The leading slot machine manufacturers didn't skimp on promoting their new games and technology. Celebrities, celebrity impersonators, attractive dancers and other means were deployed along the trade show floor of the Sands Expo and Convention Center with the goal of drawing potential slot machine buyers into the game developers' booths.
What was subdued, however, was the industry's hope for increased slot machine sales.
Over the past few years, the gaming equipment sector has experienced declining revenues. Sales of new games hit all-time lows as casino operators, stung by a combination of reduced customer visitation and lower spending habits, cut back their purchases of new gambling equipment as a way to reduce costs.

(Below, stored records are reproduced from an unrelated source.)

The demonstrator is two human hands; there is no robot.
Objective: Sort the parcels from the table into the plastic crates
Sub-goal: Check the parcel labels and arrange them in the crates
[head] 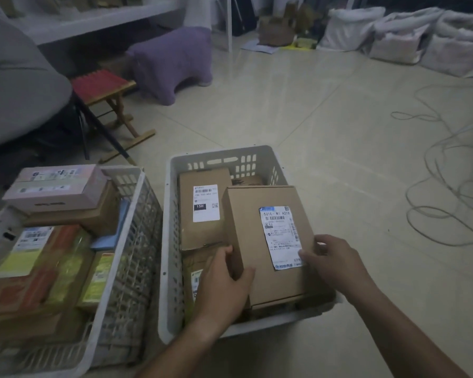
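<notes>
Gripped from both sides by left hand (224,279) and right hand (333,263) (fingers curled round edges): brown labelled cardboard parcel (268,241), over white slotted plastic crate (172,241).

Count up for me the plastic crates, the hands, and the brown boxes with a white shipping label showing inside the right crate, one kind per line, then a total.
Plastic crates: 2, the left crate and the right crate
Hands: 2, the left hand and the right hand, both gripping the front box
Labelled brown boxes in the right crate: 3, the front box, the back box, and a low box
Total: 7
</notes>
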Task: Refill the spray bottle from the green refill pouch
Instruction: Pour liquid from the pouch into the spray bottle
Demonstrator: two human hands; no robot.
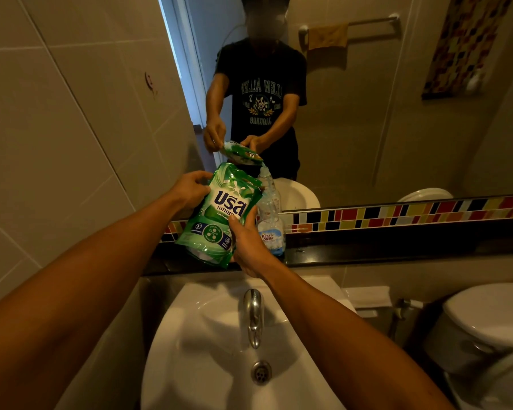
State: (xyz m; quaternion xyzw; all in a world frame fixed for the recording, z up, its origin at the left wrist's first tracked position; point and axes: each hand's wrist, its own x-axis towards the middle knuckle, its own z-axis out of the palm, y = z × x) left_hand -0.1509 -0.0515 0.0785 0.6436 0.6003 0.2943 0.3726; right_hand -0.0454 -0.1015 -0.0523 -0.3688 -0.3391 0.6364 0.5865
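The white sink (219, 335) sits open below the dark ledge (367, 253), where the green pouch (219, 214) is tipped against the clear bottle (268, 220), left hand (190, 187) gripping its top edge, right hand (248, 247) gripping its side.

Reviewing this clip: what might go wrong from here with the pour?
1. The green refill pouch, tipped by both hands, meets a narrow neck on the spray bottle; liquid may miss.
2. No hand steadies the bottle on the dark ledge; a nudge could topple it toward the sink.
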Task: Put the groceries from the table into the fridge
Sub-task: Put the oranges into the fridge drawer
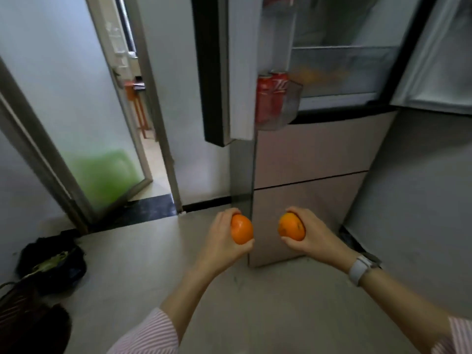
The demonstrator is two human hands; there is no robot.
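Oranges are being held before the open fridge [319,154]; one orange [242,229] is being gripped by left hand [221,238]; other orange [291,226] by right hand [310,235]; cola cans [272,97] are being kept in door bin.

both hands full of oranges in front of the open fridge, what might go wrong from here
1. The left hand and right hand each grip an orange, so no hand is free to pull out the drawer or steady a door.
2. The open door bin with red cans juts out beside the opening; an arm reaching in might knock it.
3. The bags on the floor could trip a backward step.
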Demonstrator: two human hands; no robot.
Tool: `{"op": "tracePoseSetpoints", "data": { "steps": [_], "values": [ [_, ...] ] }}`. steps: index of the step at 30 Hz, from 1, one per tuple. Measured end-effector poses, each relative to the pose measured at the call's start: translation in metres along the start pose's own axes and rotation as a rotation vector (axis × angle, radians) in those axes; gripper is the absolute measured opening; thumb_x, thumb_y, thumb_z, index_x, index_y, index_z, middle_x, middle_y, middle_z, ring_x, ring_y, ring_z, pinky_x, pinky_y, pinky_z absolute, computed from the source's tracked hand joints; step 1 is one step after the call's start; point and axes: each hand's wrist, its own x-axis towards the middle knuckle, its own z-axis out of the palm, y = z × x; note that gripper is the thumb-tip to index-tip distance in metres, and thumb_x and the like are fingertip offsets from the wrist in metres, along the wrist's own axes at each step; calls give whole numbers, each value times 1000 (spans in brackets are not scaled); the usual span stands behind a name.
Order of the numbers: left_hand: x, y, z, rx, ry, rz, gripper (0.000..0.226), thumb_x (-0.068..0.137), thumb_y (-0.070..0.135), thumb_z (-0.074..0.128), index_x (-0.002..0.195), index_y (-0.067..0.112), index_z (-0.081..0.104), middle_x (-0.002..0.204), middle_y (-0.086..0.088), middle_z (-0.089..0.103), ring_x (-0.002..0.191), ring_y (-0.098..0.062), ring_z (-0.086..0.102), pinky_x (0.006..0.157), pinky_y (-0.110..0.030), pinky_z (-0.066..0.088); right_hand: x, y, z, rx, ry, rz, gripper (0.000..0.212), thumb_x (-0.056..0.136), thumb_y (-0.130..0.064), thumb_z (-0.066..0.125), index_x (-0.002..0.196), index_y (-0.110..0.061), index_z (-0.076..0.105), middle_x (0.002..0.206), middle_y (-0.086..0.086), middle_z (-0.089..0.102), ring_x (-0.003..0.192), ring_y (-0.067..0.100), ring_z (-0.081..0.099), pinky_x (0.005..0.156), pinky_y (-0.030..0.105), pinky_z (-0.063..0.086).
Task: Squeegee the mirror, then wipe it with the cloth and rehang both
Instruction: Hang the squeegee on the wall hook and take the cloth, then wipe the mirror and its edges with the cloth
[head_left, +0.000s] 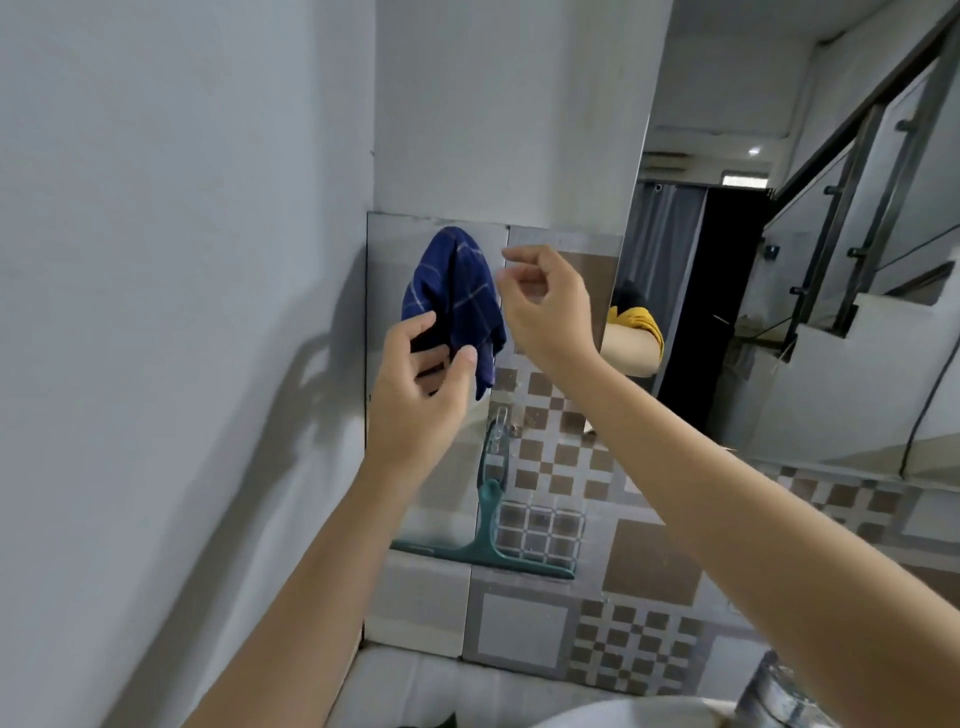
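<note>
Blue checked cloth (457, 296) hung limp on the tiled wall (649, 561), left hand (415, 384) loosely pinching its lower folds, right hand (545, 306) half-curled and empty beside it, above the hanging green plastic squeegee (488, 525).

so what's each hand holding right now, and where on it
Left hand pinches the blue cloth at its lower edge; right hand holds nothing.

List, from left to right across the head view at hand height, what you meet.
Bare grey wall → left hand touching the lower edge of the blue checked cloth → right hand, fingers loosely curled beside the cloth → mirror reflecting a staircase.
</note>
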Motion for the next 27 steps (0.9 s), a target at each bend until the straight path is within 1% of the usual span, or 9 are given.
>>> {"op": "tracePoseSetpoints", "data": {
  "steps": [2,5,9,13,17,19,21,24,27],
  "values": [
    [13,5,3,12,-41,-72,50,87,32,61,132,29,39,117,-4,63,96,-9,62,86,-31,53,14,-6,6,-60,-71,10,26,91,-25,61,116,-19,59,99,1,65,90,13,62,80,26,53],
    [23,7,7,-35,-63,-127,57,87,33,60,137,30,33,126,-3,58,106,-13,58,96,-36,48,25,-12,14,-93,-151,70,33,92,-32,59,123,-20,54,100,-1,64,85,13,61,65,20,49],
    [31,2,6,-151,-69,-183,69,79,44,66,139,33,32,140,2,47,125,-15,49,106,-40,42,34,-20,23,-7,-207,175,32,89,-33,64,118,-29,55,91,6,70,79,20,68,69,33,58],
    [32,8,1,-213,-27,-192,56,88,31,60,138,28,35,130,-3,56,117,-18,56,101,-42,45,44,-41,24,97,-269,176,20,86,-17,68,101,-29,60,97,17,69,83,26,68,76,41,60],
    [26,20,-7,-274,-47,-155,55,89,32,57,140,29,36,114,15,58,109,1,55,89,-20,46,48,-60,10,183,-304,166,20,86,-3,64,89,-23,65,88,21,63,74,29,59,69,37,53],
    [22,27,-12,-306,-108,-141,54,86,36,57,137,33,39,105,18,60,100,-1,58,83,-18,48,46,-65,-1,261,-306,189,23,86,0,61,87,-23,66,84,18,58,74,29,55,69,39,49],
    [17,35,-16,-353,-204,-111,50,81,41,59,129,40,44,96,1,57,90,-17,54,83,-25,51,40,-72,-13,356,-309,222,26,87,2,58,89,-22,67,79,14,60,72,28,58,68,35,52],
    [4,49,-17,-409,-316,-143,59,77,51,63,131,49,38,99,-5,47,93,-25,48,102,-47,39,27,-87,-31,485,-318,244,25,89,1,56,93,-22,67,75,9,63,67,21,62,61,30,55],
    [-10,67,-13,-456,-319,-122,59,74,53,62,126,57,35,110,-3,52,101,-21,51,91,-35,40,10,-99,-52,531,-310,240,23,89,0,58,93,-21,67,77,10,64,68,21,63,64,33,55]
  ]
}}
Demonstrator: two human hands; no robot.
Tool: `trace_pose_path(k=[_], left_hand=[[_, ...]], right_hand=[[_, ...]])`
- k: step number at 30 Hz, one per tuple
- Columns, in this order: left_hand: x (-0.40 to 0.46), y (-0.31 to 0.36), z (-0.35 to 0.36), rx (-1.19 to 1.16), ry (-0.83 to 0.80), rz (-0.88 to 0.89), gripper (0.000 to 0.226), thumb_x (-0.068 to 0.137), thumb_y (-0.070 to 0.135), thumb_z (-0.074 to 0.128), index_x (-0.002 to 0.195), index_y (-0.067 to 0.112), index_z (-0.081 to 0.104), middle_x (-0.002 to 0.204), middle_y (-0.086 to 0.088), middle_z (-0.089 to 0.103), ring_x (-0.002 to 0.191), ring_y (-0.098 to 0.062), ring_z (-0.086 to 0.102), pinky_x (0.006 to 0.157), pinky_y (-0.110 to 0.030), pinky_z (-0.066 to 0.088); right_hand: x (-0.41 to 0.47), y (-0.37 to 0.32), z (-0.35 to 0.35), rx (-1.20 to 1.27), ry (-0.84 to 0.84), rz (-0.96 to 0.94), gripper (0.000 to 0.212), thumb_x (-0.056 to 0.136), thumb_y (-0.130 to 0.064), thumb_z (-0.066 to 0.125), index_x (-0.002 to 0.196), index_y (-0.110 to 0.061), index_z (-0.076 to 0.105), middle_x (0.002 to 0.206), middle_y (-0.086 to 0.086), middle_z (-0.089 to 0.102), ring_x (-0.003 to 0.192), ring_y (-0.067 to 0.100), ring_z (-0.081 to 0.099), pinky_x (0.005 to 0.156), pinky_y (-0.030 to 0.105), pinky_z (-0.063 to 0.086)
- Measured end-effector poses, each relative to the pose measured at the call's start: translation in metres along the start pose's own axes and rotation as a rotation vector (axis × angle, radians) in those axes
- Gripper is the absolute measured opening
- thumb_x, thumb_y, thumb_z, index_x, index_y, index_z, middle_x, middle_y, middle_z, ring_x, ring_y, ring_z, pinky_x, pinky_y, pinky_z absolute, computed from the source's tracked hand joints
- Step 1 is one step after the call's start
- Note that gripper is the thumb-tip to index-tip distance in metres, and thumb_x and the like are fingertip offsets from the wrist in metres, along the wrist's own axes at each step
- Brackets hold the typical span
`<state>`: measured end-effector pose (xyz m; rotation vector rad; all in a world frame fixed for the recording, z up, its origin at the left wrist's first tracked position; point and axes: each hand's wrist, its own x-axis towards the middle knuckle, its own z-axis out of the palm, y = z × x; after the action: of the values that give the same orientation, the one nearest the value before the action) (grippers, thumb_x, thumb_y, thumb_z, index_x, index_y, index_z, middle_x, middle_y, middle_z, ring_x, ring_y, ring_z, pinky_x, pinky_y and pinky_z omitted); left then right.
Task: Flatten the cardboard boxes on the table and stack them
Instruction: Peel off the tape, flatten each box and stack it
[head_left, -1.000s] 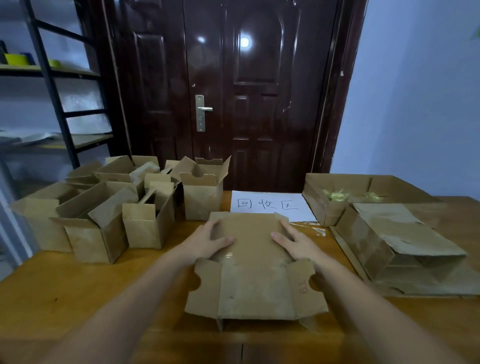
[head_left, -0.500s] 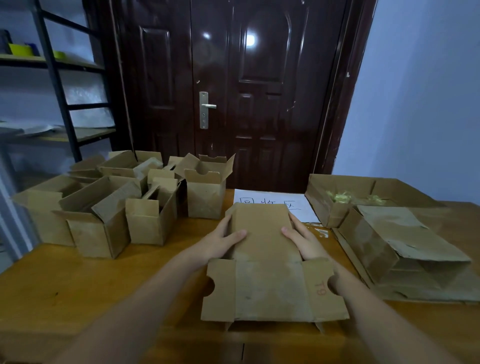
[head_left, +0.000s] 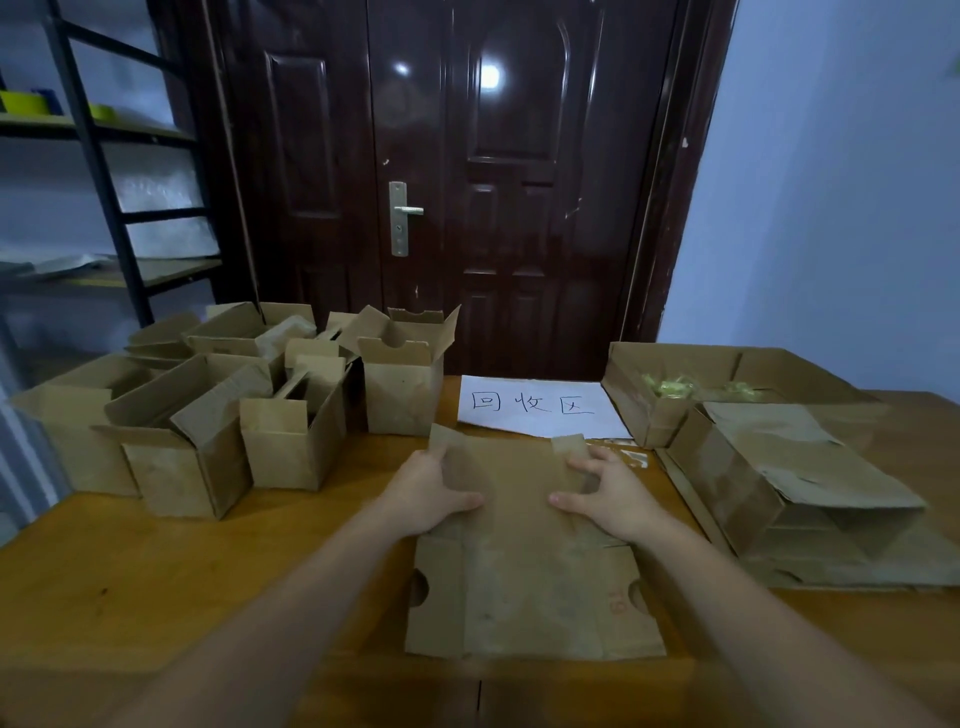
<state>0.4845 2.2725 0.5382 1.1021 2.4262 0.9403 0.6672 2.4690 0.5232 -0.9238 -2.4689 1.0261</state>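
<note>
We note a flattened cardboard box (head_left: 524, 561) lying on the wooden table (head_left: 156, 587), at the near middle, its near flaps spread toward us. The left hand (head_left: 426, 493) grips its left edge, thumb on top, fingers curled round the far corner flap. The right hand (head_left: 608, 493) presses on its right side with fingers bent, the tips at the far right flap; we cannot tell whether they pinch it. A red mark, perhaps "19", sits on the near right flap, blurred.

Containers: to the left, a cluster of open boxes (head_left: 218, 405) stands upright, flaps up, touching one another; their insides are in shadow and we cannot tell what is in them. One tall open box (head_left: 402, 384) stands just beside the paper sheet (head_left: 540, 408). At the far right, a wide open box (head_left: 675, 384) holds something yellowish-green, too small to name. Against its near side leans a half-collapsed box (head_left: 789, 483), resting on flat cardboard.

Writing: the sheet bears three handwritten characters, 回收区. It lies beyond the flattened box, whose far edge overlaps it slightly.

Behind: a dark door (head_left: 467, 182) with a metal handle (head_left: 405, 215); a black shelf (head_left: 104, 171) at left.
</note>
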Motion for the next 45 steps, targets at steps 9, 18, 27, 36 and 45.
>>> trace_pose_path(k=[9,18,27,36,45], left_hand=[[0.003,-0.012,0.018,0.527,-0.016,-0.080,0.102,0.080,0.093,0.040,0.162,0.035,0.017,0.163,-0.006,0.030,0.147,-0.031,0.029,0.118,-0.048,0.029],[-0.005,-0.012,0.038,0.754,-0.052,0.138,0.110,0.081,0.096,0.013,0.158,0.020,0.035,0.167,-0.006,0.027,0.152,-0.029,0.024,0.121,-0.048,0.022],[-0.020,-0.008,0.042,0.617,-0.206,0.092,0.150,0.049,0.114,0.017,0.165,0.021,0.001,0.173,-0.003,-0.004,0.159,-0.023,-0.006,0.127,-0.046,0.002],[-0.009,-0.015,0.024,0.691,-0.247,0.094,0.134,0.057,0.110,0.020,0.165,0.033,0.005,0.173,0.009,0.002,0.159,-0.019,0.001,0.125,-0.054,-0.004],[-0.005,-0.035,0.010,0.701,0.093,-0.014,0.074,0.086,0.086,0.041,0.151,0.050,0.039,0.160,-0.002,0.030,0.146,-0.030,0.029,0.119,-0.052,0.026]], right_hand=[[-0.006,0.009,0.013,-0.554,-0.102,-0.081,0.066,0.099,-0.067,0.034,0.157,-0.037,0.027,0.168,-0.003,0.011,0.150,0.026,0.007,0.116,0.048,0.018],[-0.007,0.014,0.017,-0.662,-0.233,-0.186,0.056,0.105,-0.058,0.014,0.158,-0.043,0.012,0.169,-0.011,0.001,0.155,0.016,-0.006,0.123,0.053,0.001],[-0.011,0.012,0.019,-0.677,-0.210,-0.157,0.055,0.105,-0.058,0.016,0.158,-0.043,0.015,0.168,-0.011,0.006,0.154,0.017,0.002,0.123,0.054,0.005],[-0.020,0.006,0.016,-0.822,-0.148,-0.105,0.074,0.094,-0.075,0.012,0.158,-0.038,0.018,0.158,-0.002,0.025,0.143,0.028,0.020,0.118,0.055,0.018],[-0.042,-0.006,0.005,-0.779,-0.106,-0.231,0.085,0.070,-0.097,0.032,0.119,-0.030,0.055,0.122,-0.005,0.048,0.118,0.019,0.042,0.106,0.041,0.037]])
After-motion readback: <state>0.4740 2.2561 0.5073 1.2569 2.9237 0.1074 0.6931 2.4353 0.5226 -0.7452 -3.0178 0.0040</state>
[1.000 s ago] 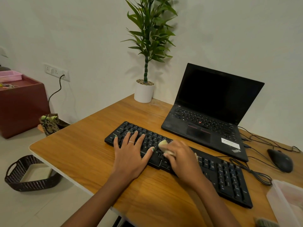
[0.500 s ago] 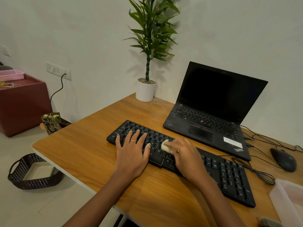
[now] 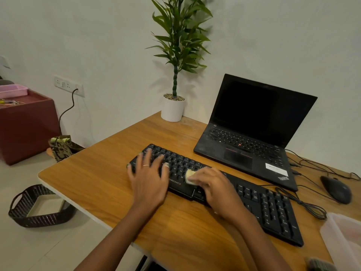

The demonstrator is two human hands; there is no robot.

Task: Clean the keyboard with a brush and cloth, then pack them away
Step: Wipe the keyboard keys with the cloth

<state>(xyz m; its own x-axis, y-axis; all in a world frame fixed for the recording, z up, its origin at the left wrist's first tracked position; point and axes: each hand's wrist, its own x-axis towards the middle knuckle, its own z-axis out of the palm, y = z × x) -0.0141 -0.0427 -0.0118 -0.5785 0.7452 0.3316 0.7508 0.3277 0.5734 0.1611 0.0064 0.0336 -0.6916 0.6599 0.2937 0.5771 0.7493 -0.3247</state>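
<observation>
A black keyboard (image 3: 271, 208) lies slanted across the wooden desk (image 3: 93, 178). My left hand (image 3: 148, 178) rests flat with fingers spread on the keyboard's left end, holding nothing. My right hand (image 3: 216, 190) presses a small pale yellow cloth (image 3: 189, 176) onto the keys near the middle; only the cloth's left edge shows beyond my fingers. A dark bristly thing, possibly the brush (image 3: 320, 265), peeks in at the bottom right corner, blurred.
An open black laptop (image 3: 252, 133) stands behind the keyboard, a potted plant (image 3: 173, 108) at the back. A mouse (image 3: 336, 189) and cables (image 3: 300, 202) lie right. A translucent plastic box (image 3: 345, 239) sits at the right edge. A dark basket (image 3: 39, 218) is on the floor.
My right hand has slid the cloth a little toward the keyboard's near edge. My left hand shifted slightly left on the keys. The view moved a bit.
</observation>
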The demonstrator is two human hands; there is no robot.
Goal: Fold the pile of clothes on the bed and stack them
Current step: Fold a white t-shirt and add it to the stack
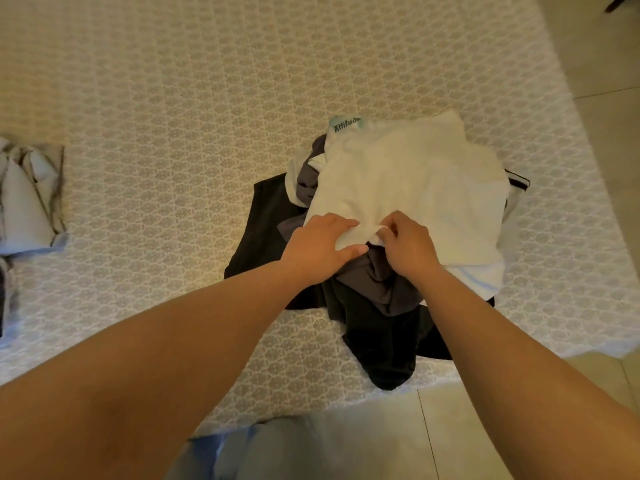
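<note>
One folded garment (pixel 33 195) sits at the bed's (pixel 173 98) far left. The pile (pixel 381 237) remains unfolded; the left hand (pixel 320 245) and right hand (pixel 407 242) both pinch the white T-shirt's (pixel 408 181) near edge.

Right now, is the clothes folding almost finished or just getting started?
Just getting started. One folded light garment already lies at the bed's left side. Both hands, left hand and right hand, pinch the near edge of the white shirt atop the pile. Grey clothes and black clothes underneath still wait, crumpled.
</note>
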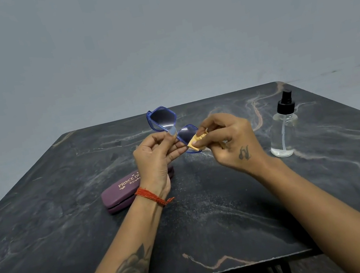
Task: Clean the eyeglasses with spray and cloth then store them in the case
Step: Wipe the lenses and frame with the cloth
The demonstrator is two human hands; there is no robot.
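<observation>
Two hands on blue eyeglasses (163, 121), yellow cloth (195, 142) in right hand (228, 142).

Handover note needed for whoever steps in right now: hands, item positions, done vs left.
Left hand: pinches the blue-framed tinted eyeglasses at the bridge, held above the table.
Right hand: grips the folded yellow cloth against the nearer lens.
Clear spray bottle with black pump: upright on the dark marble table, to the right, untouched.
Maroon hard glasses case: closed, on the table under the left wrist.
Done: wiping is under way; whether the lenses were sprayed cannot be told.
Left: finish both lenses, open the case, fold and store the glasses, close it.
</observation>
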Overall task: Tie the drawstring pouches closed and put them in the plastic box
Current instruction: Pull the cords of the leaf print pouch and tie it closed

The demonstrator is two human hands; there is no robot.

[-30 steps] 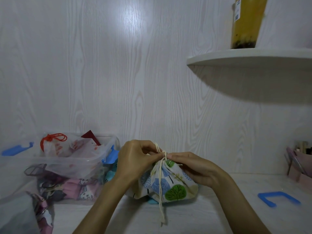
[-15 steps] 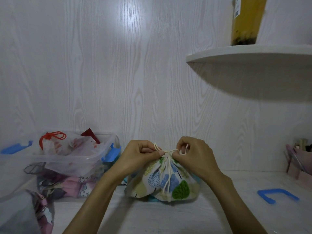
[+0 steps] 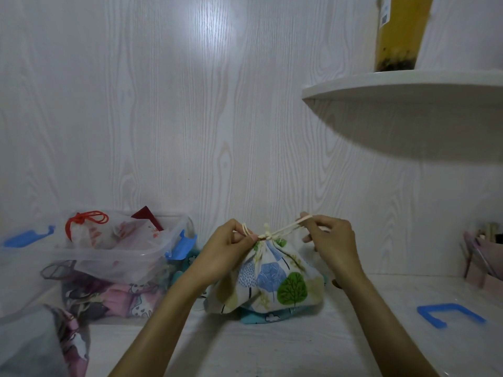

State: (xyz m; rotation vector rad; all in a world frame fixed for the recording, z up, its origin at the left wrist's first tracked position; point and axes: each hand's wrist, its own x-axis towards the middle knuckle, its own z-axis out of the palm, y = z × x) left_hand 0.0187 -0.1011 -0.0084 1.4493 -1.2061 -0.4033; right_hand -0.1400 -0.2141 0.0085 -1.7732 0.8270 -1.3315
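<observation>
A tree-print drawstring pouch (image 3: pixel 275 278) stands on the white table, its neck gathered under a cream cord knot (image 3: pixel 266 235). My left hand (image 3: pixel 228 248) pinches the cord's left end right beside the knot. My right hand (image 3: pixel 330 244) holds the cord's right loop, stretched taut up and away to the right. A teal pouch (image 3: pixel 268 317) peeks out from under the tree-print one. At the left, the clear plastic box (image 3: pixel 174 240) with blue latches holds a white pouch with a red cord (image 3: pixel 87 229).
Several pink and dark pouches (image 3: pixel 117 295) lie under and in front of the box. Another clear container (image 3: pixel 24 346) fills the bottom left corner. A blue clip (image 3: pixel 451 314) lies at right, near a pink holder (image 3: pixel 487 265). A shelf (image 3: pixel 408 85) with a drink cup (image 3: pixel 398 31) hangs overhead at right.
My right hand has moved to the right, away from the pouch's neck, drawing the cord out taut. The dangling cord tail is gone from the pouch's front. My left hand stayed at the neck.
</observation>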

The major slot machine manufacturers -- International Game Technology, Bally Technologies and WMS Industries -- didn't slow development of new products.
Whether the gaming equipment sector is just spinning its wheels, so to speak, is open to determination.
In a research report to investors, Jefferies & Co. gaming analyst David Katz said the slot machine companies have taken different approaches toward research-and-development spending.
What is clear, Katz said, is that casino operators aren't changing their spending habits in the next 24 months. He told investors that the demand for new slot machines will be focused solely on any new casino openings, such as the four properties in Ohio, and any other new markets that quickly open.
"The differences among management strategies in adapting to the prevailing market conditions and evolving demand are a critical element of stock performance looking forward," Katz said in the report.
The analyst went back to 2004 to compile an historical perspective comparing individually the percentage of total revenues IGT, Bally and WMS spent on research and development activities.
Historically, WMS spent the most aggressively on research and development, ranging from between 10.9 percent to 15 percent of revenues, with the past several years trending at the higher end of that range.
IGT and Bally allocated between 7 percent and 10 percent of the companies' revenues toward research and development activities.
"We would also note that there have been instances of exception and periods where all three of the companies were repositioning themselves and operating on a depressed revenue base," Katz said. "This is true for WMS in 2004 and for Bally in 2006 and 2007."
IGT, Katz said, "recalibrated its model" in 2009 and 2010 while managing research and development and capital expenditures at constant levels.
"Yet, the company appears to be generating more positive results," Katz said.
As a comparison, Australia-based Aristocrat Leisure Ltd. has been allocating between 15 percent and 16 percent of its revenues to research and development in the past few years.
What should investors take away from this analysis?
Proportionally lower research and development spending combined with improved overall demand for slot machines should lead to the strongest earnings growth and stock performance, Katz said.
"From an earnings perspective, there has not been any direct correlation between research and development budget and capital expenditures and earnings growth," Katz said. "While the product development cycle is measured over multiple years and it is difficult to measure when the impact of deployed resources is realized, there does not appear to have been any sustainable lead captured over a period of years."
During the 1990s and into the mid 2000s, IGT was considered the leading slot machine provider. WMS and Bally were interchangeable in the No. 2 and No. 3 positions.
IGT lost some market share when the economy tanked. In the past year, WMS has taken a hit due to poor quarterly earnings reports.
"All of the three companies have captured gains on the weakness of the others at one time or another," Katz said.
Ultimately, he thought WMS would need a slide by the competition for the company to completely regain its position.
The continued challenge for IGT is in the systems business. Bally and to some extent Japan based Konami Gaming, have gained ground on IGT, which has been repositioning its systems segment and is looking for an opportunity to regain momentum.